◆ REQUIRED ACTION ◆
In the records below, find the line that contains "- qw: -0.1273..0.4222" and the line that contains "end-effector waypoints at". Set down exactly those lines and every line between them, and nothing more.

Extracted records
=-=-=

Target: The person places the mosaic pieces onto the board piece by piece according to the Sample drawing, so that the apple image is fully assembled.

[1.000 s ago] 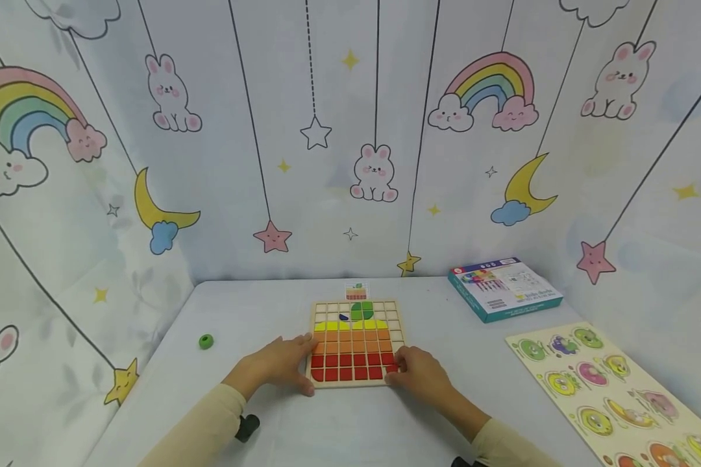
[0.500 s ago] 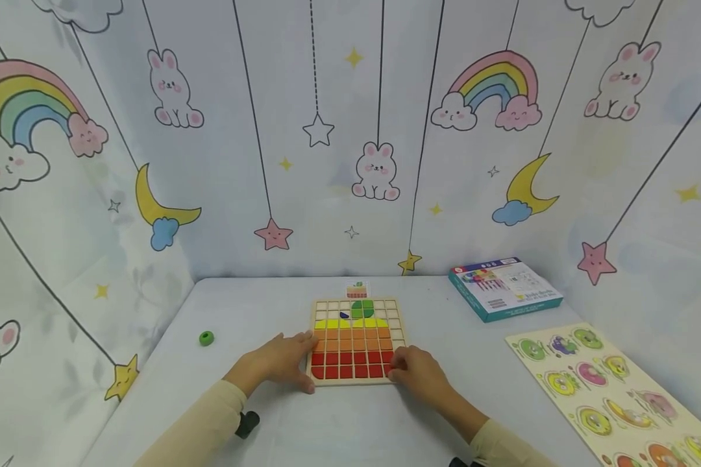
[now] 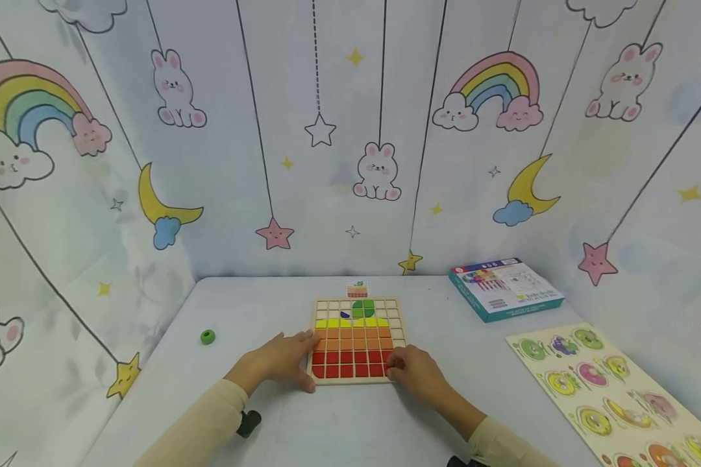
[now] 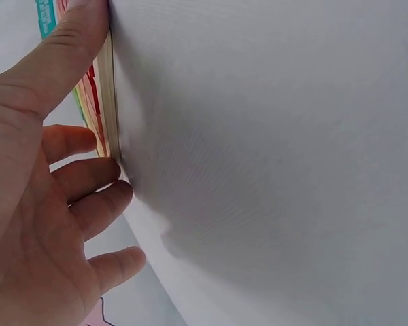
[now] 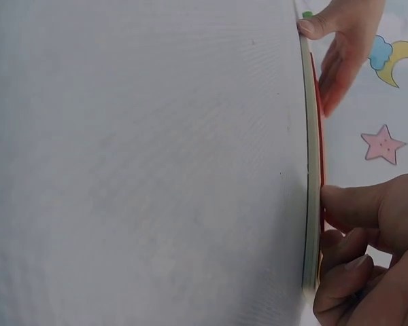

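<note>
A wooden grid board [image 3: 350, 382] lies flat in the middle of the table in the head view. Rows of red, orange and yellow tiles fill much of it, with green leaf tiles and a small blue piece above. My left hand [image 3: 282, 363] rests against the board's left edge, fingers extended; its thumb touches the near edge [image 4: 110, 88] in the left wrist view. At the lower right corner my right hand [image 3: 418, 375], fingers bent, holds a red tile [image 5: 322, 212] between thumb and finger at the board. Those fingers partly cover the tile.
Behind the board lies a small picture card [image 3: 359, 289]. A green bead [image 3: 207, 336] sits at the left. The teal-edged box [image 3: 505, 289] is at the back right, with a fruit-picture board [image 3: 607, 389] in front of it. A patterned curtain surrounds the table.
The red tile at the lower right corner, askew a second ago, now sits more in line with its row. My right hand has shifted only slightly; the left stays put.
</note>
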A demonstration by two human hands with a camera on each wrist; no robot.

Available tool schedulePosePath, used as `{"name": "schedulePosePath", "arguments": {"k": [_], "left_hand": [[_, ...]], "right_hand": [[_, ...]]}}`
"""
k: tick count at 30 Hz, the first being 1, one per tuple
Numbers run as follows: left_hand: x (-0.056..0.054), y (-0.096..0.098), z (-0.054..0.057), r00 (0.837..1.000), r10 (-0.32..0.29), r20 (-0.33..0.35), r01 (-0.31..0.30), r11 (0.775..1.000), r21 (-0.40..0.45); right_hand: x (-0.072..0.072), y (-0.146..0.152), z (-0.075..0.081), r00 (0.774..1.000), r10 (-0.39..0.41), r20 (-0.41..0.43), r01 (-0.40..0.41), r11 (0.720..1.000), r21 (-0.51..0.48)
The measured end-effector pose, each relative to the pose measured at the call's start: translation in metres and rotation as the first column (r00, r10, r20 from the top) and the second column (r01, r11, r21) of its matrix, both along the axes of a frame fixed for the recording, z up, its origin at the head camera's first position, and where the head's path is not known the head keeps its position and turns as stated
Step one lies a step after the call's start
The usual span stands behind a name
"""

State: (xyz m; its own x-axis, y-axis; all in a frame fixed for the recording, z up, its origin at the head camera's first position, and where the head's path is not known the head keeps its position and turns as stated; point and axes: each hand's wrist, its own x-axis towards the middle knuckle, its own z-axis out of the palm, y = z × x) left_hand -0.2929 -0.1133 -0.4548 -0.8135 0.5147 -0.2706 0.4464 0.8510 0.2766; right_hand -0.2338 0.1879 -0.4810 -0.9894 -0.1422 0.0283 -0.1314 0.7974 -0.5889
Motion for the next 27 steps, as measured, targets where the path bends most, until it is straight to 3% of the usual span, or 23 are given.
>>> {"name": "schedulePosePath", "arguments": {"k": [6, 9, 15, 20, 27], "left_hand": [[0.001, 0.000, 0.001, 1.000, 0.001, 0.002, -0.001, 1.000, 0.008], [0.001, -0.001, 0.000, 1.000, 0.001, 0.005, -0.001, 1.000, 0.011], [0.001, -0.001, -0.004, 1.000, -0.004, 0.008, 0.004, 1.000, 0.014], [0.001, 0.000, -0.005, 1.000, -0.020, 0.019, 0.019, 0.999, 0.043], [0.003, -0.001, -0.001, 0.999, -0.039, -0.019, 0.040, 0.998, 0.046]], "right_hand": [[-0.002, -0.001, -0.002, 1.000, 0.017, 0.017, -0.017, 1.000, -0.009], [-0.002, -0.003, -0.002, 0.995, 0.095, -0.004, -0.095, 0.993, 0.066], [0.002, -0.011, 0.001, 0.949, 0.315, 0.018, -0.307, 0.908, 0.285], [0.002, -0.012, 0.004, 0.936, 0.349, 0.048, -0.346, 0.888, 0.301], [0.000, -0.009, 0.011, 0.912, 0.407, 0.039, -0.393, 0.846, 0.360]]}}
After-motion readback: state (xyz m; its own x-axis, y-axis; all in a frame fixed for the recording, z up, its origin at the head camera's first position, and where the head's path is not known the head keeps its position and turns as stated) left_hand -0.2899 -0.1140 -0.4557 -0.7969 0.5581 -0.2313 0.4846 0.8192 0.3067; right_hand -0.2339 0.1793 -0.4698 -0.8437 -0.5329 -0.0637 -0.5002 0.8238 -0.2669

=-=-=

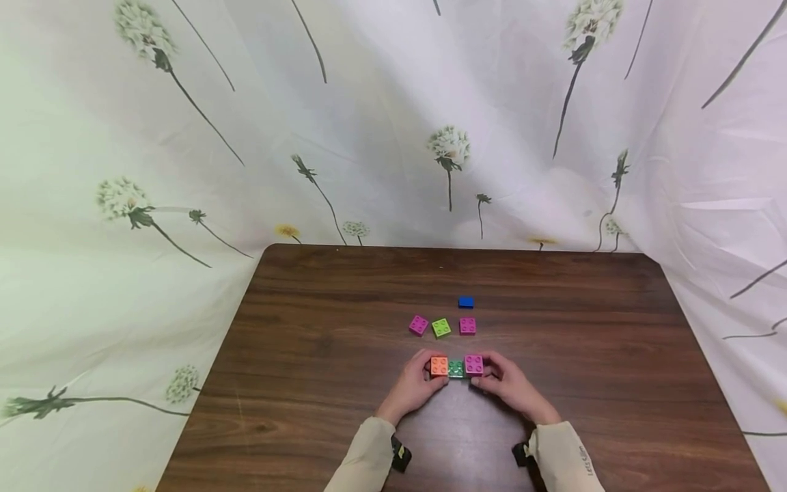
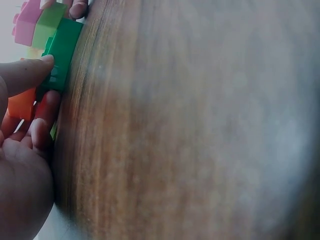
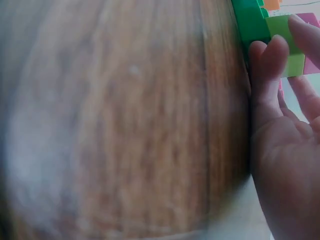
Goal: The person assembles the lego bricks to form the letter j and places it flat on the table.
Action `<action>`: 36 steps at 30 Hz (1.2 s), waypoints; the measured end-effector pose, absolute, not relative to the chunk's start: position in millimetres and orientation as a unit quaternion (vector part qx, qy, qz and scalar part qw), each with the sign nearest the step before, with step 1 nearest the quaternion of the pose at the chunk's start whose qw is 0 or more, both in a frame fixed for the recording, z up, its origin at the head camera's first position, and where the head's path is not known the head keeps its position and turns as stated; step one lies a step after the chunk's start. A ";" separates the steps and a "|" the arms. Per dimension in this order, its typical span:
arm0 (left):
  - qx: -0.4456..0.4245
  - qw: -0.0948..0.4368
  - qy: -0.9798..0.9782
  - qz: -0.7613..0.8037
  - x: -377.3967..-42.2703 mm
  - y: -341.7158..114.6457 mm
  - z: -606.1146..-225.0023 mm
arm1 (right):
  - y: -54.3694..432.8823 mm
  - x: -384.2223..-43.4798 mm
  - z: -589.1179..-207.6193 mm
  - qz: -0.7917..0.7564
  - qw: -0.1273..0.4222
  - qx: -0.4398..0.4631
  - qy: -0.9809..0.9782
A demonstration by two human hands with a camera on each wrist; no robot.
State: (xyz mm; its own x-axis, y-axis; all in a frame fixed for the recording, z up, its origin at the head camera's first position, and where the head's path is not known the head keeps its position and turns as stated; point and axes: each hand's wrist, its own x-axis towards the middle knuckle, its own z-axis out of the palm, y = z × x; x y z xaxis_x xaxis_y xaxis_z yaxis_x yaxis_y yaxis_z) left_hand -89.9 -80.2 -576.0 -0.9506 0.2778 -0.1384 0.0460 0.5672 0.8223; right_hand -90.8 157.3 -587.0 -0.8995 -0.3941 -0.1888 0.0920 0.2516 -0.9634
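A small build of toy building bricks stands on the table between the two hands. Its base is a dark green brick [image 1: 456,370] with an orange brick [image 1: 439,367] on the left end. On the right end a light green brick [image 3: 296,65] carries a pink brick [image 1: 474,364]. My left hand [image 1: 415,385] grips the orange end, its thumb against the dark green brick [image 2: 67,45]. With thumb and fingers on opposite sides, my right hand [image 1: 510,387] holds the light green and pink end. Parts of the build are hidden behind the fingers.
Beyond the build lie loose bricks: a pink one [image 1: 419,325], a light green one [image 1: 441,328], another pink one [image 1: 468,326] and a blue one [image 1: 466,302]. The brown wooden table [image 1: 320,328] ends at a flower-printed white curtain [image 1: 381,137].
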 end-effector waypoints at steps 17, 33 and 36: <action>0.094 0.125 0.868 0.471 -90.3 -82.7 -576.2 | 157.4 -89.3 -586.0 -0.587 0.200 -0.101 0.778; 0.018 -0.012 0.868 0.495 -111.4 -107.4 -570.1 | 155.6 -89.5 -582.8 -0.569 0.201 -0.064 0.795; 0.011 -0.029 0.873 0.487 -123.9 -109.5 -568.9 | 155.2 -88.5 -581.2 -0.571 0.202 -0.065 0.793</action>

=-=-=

◆ RESPONSE BELOW ◆
  - qw: -0.1273..0.4222
  - qx: -0.4398..0.4631
  - qy: -0.9809..0.9782
A demonstration by two human hands with a camera on each wrist; no robot.
State: (xyz mm; its own x-axis, y-axis; all in a frame fixed for the recording, z up, its origin at the head camera's first position, and where the head's path is not known the head keeps its position and turns as stated; point and axes: each hand's wrist, its own x-axis towards the middle knuckle, its own z-axis out of the palm, y = z × x; x y z xaxis_x xaxis_y xaxis_z yaxis_x yaxis_y yaxis_z) left_hand -89.9 -80.2 -576.0 -0.9506 0.2778 -0.1384 0.0460 0.5672 0.8223; right_hand -90.8 157.3 -587.0 -0.8995 -0.3941 -0.1888 0.0920 0.2516 -0.9634
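A small build of toy building bricks stands on the table between the two hands. Its base is a dark green brick [image 1: 456,370] with an orange brick [image 1: 439,367] on the left end. On the right end a light green brick [image 3: 296,65] carries a pink brick [image 1: 474,364]. My left hand [image 1: 415,385] grips the orange end, its thumb against the dark green brick [image 2: 67,45]. With thumb and fingers on opposite sides, my right hand [image 1: 510,387] holds the light green and pink end. Parts of the build are hidden behind the fingers.
Beyond the build lie loose bricks: a pink one [image 1: 419,325], a light green one [image 1: 441,328], another pink one [image 1: 468,326] and a blue one [image 1: 466,302]. The brown wooden table [image 1: 320,328] ends at a flower-printed white curtain [image 1: 381,137].
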 end-effector waypoints at steps 17, 33 and 36: <action>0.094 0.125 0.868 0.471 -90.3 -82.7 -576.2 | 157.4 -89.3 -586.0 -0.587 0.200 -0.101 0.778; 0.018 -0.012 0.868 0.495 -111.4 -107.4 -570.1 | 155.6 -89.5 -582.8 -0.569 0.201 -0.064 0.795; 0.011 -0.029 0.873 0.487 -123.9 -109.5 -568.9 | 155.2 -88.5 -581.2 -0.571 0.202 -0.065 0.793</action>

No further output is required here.